マンションデベロッパーの用地仕入れは、以下のようなプロセスで進みます。

ステップ 内容 重要なポイント
① エリア調査 人口動態・交通利便性・競合状況を分析 どのエリアで何を開発するかを決める
② 物件の法規制確認 用途地域・建ぺい率・容積率などを確認 何階建て・何戸のマンションが建てられるかを試算
③ 採算計算 土地取得費・建設費・販売費・金利を積み上げ 想定販売価格と比較して「利益が出るか」を判断
④ 地主・売主との交渉 価格・条件・引渡し時期の交渉 競合他社との差別化・スピード感が重要
⑤ 社内稟議・契約 上長・役員への採算説明・取締役会承認・契約締結 採算根拠の説明力が問われる

このプロセスの中で最も難しいのが「採算計算の精度」です。高すぎる価格で仕入れれば、完成後の利益が消える。安すぎれば競合に負ける。
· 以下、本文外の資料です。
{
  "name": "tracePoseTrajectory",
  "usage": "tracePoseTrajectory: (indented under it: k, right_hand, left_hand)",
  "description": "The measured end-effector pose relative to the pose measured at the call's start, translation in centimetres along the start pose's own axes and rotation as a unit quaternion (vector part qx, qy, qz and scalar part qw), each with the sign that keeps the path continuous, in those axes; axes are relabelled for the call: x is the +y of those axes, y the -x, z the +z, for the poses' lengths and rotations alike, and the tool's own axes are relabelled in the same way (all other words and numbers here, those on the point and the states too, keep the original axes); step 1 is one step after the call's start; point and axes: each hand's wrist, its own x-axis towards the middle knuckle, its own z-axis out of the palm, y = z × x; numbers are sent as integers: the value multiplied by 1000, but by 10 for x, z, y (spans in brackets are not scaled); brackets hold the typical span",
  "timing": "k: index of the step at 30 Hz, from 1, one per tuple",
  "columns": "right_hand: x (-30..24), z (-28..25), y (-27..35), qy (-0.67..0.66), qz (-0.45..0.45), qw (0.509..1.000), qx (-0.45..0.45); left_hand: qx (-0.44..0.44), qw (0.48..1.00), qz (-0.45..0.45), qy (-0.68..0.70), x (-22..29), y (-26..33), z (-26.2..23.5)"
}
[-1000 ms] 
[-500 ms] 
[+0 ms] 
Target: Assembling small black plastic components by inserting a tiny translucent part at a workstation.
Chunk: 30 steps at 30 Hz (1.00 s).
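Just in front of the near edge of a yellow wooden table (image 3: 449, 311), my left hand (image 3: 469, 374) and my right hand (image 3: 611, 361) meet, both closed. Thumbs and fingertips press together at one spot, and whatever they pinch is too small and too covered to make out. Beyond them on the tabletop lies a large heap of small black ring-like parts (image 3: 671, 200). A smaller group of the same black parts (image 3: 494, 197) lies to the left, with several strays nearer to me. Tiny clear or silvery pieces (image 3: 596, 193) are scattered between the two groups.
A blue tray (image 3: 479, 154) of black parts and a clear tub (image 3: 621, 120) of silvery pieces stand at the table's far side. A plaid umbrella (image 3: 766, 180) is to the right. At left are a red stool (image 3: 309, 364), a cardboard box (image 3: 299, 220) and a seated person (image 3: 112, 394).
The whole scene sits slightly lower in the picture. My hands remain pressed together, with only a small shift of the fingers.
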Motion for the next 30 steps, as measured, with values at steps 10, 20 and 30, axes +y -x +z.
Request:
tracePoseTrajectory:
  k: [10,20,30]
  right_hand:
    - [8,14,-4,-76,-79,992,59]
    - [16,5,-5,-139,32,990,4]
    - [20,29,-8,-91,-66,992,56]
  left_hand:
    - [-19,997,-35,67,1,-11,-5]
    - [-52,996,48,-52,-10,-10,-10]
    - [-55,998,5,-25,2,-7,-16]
この「適正価格」を算出できる力が、デベロッパーの仕入れ担当者の最大の価値です。

仕入れ営業に向いている人・向いていない人

向いている人 向いていない人
人脈を作ることが得意・好き 人間関係の構築が苦手
数字・採算計算が得意 数字の根拠を組み立てるのが苦手
情報収集・アンテナを張り続けられる 受け身で待つスタイルが好き
スピードと判断力がある じっくり考えてから動きたい

仕入れ営業で実力をつけた人材は、業界内での引き抜きが激しく、年収交渉の余地も大きい。デベロッパーの上位職(部長・役員クラス)になると年収2000万円を超えるケースもあります。長期的なキャリアとして非常に魅力的な職種です。

営業マン視点

仕入れ営業の醍醐味は「誰も気づいていない物件の価値を見つけること」です。一見すると雑然とした土地や古いビルが、開発次第で大きな価値を生む。その「目利き力」を磨き続けることが、仕入れ担当者の最大のやりがいです。1件の仕入れを成功させたときの達成感は、仲介の成約とはまた別の種類の満足感があります。

まとめ

仕入れ営業は、不動産業界の中で最も「会社の利益に直結する」職種です。情報戦・人脈・採算計算力——これらを磨き続けることで、業界内で最も重宝される人材のひとりになれます。

未経験からいきなり仕入れ担当になることは少なく、まず仲介や管理で経験を積んでからキャリアチェンジするルートが一般的です。将来的に仕入れを目指すなら、早い段階から業界の人脈づくりと数字の感覚を磨いておきましょう。

ラボ子
仕入れができる人って、業界でめちゃくちゃ強いんだよね。「あの人に声をかければ情報が来る」って存在になれたら、もう引く手あまただよ。人脈と数字感覚、若いうちから意識して磨いてね。